UNE ESTHÉTIQUE DE LA BONTÉ

Chroniques de libres pensées créées à partir d'une citation d'auteur
par Dyane Raymond

mercredi 31 octobre 2012


« L’amour affronte la Mort, lui seul, non pas la vertu, est plus fort qu’elle. […] La forme, elle aussi, n’est faite que d’amour et de bonté. » Thomas Mann

Nulle part, et puis là parmi les hommes, parmi les femmes. Seule. Vide infiniment.  Dans un lieu ouvert, intact. L’espace circulaire de l’atelier. Tout donner. Les immontrables pleurs. Des larmes cendrées qui s’échappent, sans heurt, tracent des sillons, une voie d’où irradie une lumière. Un état consolateur des béotismes du quotidien. Un état de prière traversé par un passé imprévisible et un présent agité, traversé par la faim.

Une parole libre et sauvage ne se laisse pas toujours approcher facilement.  Une parole qui rapproche de la bonté, de la nature, de la force des choses. N’est-ce pas de cela dont il est question ; allers et retours entre la disparition et le possible, entre l’éblouissement et l’humilité, entre la défaite et le recueillement ? De part en part, entre soi et l’autre se faufile un sens, celui-là même créé par la faille qui existe, pour un temps, au-delà de la peur. Sans l’autre, je n’aurais peut-être pas peur, et je n’écrirais pas.

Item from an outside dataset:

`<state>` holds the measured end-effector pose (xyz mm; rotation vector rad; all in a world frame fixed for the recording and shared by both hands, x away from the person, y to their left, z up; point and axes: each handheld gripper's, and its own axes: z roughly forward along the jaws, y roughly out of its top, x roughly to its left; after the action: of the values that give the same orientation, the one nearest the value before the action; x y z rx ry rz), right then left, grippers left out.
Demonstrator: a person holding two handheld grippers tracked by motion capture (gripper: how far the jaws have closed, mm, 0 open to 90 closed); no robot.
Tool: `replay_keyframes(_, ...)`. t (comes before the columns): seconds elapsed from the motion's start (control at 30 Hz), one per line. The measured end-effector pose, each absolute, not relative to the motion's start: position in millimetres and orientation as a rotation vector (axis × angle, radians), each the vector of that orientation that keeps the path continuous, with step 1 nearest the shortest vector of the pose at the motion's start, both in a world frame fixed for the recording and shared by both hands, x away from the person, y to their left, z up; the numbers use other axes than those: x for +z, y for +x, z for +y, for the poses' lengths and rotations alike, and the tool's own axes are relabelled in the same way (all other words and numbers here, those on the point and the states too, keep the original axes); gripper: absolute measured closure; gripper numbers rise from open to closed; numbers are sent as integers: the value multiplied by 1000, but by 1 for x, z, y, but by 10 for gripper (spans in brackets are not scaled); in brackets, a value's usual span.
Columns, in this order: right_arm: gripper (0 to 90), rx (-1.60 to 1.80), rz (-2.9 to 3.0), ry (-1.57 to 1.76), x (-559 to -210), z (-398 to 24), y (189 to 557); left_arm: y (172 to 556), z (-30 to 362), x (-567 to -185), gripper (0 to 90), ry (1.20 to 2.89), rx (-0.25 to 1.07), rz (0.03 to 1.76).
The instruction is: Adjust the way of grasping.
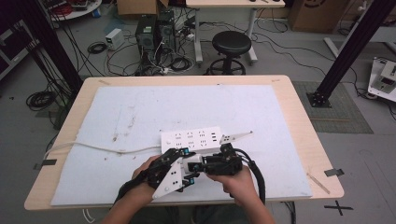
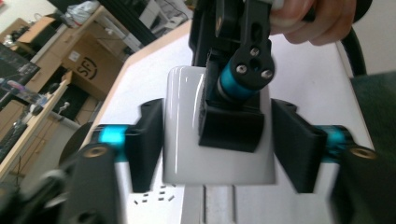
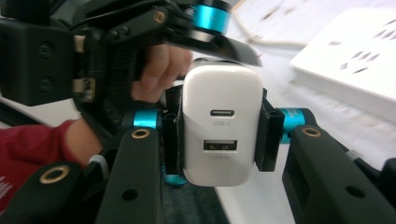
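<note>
Grey floor (image 1: 280,56) with tangled cables, black stool (image 1: 231,44), cardboard boxes (image 1: 313,14).

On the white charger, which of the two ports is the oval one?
The upper port on the white charger, marked USB-C: a narrow slot with rounded ends. The lower port is a wider rectangle with square corners.

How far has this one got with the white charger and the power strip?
Done: the white USB charger is off the table. In hand: the right gripper clamps its sides, and the left gripper also brackets it, suggesting a handover. Left: it is not yet plugged into the power strip.
</note>
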<state>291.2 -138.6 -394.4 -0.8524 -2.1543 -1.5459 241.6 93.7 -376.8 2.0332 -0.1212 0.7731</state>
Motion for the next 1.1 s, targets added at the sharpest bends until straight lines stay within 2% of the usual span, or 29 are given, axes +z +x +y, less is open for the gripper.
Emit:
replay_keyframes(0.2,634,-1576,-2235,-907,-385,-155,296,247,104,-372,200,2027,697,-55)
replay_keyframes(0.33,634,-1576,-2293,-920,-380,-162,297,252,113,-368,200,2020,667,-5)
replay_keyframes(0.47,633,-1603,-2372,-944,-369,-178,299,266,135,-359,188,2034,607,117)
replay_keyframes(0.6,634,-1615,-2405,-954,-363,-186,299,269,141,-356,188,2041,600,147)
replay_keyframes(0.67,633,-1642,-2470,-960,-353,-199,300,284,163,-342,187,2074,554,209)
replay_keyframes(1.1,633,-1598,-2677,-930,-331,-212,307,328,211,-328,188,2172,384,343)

La pensée, la connaissance, l’art sont dans la nature, dans le mouvement, le vivant. Quand j’écris, je veux entendre le bruissement de l’eau, pister l’animal, caresser la mousse sur l’écorce ; j’extirpe de la terre les pierres et les mauvaises herbes qui entravent le lent travail de germination. À genoux, les mains plantées dans la matière, je ne crains pas de me salir.
Ma peur ne m’apprend rien, elle me rend plus attentive, plus humble, pas calme, mais consentante. Écrire est un vent de tempête. J’avance difficilement, franchis quelques obstacles. J’insiste. Ne lâche pas prise facilement.

Un souvenir d'enfance : Nagasaki, une bombe a éclaté ce jour-là dans un roman que je lisais, provoquant une béance, une ouverture au monde insoupçonnée et insoupçonnable. À partir de ce jour, j’ai voulu voir Nagasaki, le monde, sa douleur. En percevant ce cri du monde, j’ai été envahie par un sentiment précis, extrême, innommable à l’époque. Et que j’appelle aujourd’hui bonté : une présence tatouée au centre de la blessure.

Pour Renelle et Patricia : lac Aylmer, 26 octobre 2012

Quand on pense à la bonté, on se heurte à l’ambiguïté d’un sens moral. La vie n’est pas douce, loin s’en faut ; violente et déconcertante le plus souvent. Alors ma voix ne peut pas être autosuffisante, mon regard satisfait.

L’amour surpasse la mort et syncrétise la forme en une combinaison, une fusion d’éléments fragmentaires, précaires et inachevés, essentiels dans le travail d’atelier. Le disloqué, le perdu témoignent de la transmutation de la mort en amour.
Le texte obéit à la nécessité, à la souffrance qui pèse sur lui et qui, dans l’effort, se rebelle contre le désespoir et la déréliction.  On entend une musique, la présence se rapproche, rend caduque la peur et possible, par conséquent, le langage. Sa manifestation. Excès, censure, violence versus perceptibilité, délestage, chant.